= 2013 Constitution of Fiji =

Fourth constitution of Fiji that came into effect in 2013

The 2013 Constitution of Fiji is the fourth constitution of Fiji, signed into law by President Ratu Epeli Nailatikau on 6 September 2013, coming into effect immediately. It is the first to eliminate race-based electoral rolls, race-based seat quotas, district-based representation, the unelected upper chamber, and the role of the hereditary Council of Chiefs. It vests sole legislative authority in a single-chamber, 50-seat, at-large Parliament, to be first convened following general elections in 2014. It is also the first ever to grant the right to multiple citizenship (in effect since 2009 by decree, on abrogation of the 1997 constitution), and lowers the voting age to 18.

==Background==
Fiji's first constitution, implemented in 1970 at the time of independence from the UK, contained negotiated provisions to enshrine the political supremacy of the minority indigenous population. When an Indo-Fijian dominated government was elected despite these safeguards, the 1987 Fijian coups d'état took place, resulting in even tighter measures in the 1990 constitution.

Widespread Indo-Fijian dissent, coupled with a population shift back to an indigenous majority, prompted a more inclusive approach in the 1997 constitution. This was followed by the election of the first Indo-Fijian Prime Minister, and the violent, failed civilian coup of 2000. The 2013 constitution gave Indo-Fijians equal status in the country.

==Rationale==
The 2000 coup was ended by military intervention. Fifteen people died. Power was handed over to a civilian administration, which subsequently won the 2001 elections — depending for its majority on elements that had been supportive of the coup — and granted early release to several conspirators who had been imprisoned. It also proposed legislation that would have extended amnesty to those involved (the Reconciliation, Tolerance, and Unity Bill).

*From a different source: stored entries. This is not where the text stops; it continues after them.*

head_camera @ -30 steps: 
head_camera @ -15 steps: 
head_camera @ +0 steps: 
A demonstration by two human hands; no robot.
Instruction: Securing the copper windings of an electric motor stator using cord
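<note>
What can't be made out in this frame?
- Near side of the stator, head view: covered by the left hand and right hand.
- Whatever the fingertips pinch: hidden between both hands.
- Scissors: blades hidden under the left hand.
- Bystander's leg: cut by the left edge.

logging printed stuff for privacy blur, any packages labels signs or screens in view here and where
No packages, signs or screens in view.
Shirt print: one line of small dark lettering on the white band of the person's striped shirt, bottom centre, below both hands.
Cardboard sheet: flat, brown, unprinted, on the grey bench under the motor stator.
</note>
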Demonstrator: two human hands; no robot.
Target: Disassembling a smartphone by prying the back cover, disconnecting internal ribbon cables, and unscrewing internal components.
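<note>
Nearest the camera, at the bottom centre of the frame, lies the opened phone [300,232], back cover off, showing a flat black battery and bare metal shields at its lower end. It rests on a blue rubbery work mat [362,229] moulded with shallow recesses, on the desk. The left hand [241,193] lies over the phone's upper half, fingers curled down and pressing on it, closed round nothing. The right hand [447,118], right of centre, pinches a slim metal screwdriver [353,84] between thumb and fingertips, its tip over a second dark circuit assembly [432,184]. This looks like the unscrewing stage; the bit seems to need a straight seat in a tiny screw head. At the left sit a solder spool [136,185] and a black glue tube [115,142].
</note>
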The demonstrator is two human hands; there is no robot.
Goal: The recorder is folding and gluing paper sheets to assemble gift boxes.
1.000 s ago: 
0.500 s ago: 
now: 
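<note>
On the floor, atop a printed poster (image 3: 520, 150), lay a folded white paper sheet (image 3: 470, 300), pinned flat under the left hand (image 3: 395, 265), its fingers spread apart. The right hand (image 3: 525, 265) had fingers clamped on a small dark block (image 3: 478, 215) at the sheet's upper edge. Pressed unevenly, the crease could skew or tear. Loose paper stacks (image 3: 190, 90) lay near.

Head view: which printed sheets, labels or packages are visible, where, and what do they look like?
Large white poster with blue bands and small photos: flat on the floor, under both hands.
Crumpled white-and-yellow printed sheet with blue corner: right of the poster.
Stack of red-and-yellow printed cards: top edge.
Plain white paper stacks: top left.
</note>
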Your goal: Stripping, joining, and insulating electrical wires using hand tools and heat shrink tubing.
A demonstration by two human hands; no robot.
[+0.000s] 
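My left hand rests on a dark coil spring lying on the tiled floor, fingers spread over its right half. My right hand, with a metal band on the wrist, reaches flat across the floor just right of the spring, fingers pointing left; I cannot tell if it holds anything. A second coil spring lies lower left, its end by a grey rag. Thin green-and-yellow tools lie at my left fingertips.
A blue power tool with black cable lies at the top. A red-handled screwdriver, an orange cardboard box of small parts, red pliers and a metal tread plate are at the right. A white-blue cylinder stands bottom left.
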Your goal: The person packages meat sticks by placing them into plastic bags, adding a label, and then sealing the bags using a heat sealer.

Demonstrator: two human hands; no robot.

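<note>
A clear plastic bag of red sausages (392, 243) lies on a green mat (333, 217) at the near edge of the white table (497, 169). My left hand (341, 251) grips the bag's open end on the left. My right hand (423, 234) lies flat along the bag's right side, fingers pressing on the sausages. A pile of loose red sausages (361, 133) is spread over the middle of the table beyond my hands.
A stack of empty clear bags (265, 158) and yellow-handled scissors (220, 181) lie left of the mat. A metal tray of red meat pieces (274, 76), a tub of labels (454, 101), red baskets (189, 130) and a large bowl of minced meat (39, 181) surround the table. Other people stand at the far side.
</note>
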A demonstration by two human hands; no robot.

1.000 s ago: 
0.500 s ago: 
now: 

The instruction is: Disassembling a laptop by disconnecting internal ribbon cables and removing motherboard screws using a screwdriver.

This angered the head of the Republic of Fiji Military Forces, Frank Bainimarama, who spoke out against the government, formally demanded a reversal, withstood an attempt to replace him, and eventually launched his own bloodless coup in December 2006.

As Prime Minister, Bainimarama declared that the race-based electoral system — which he characterized as insulating the well-connected not only from political consequences but from justice and the law — had to be reformed before new elections were held. After months of international pressure, he announced elections for 2009, but then reversed himself, saying that a whole new system (a new census, a new voter's list, and a new constitution) would need to be established to prevent a return to the "coup culture."

In 2008, the government-appointed National Council for Building a Better Fiji released the People's Charter for Change, Peace and Progress, which established guidelines for drafting a new constitution, and in 2012 public hearings began across the country to solicit input from the community.

==Criticism==
In 2012 the military regime appointed a constitutional commission to draft a new constitution as part of a return to democracy. In December 2012, Mosese Tikoitoga ordered all copies of the draft seized and demanded the prosecution of commission chair Yash Ghai. The draft was subsequently discarded and a new, military-drafted constitution imposed.

Original draft author Yash Ghai has publicly disagreed with changes in the final document, including the removal of regional representation, maintaining that it favors larger political parties.

In August 2024 the government of Sitiveni Rabuka announced it would begin a process to amend the constitution.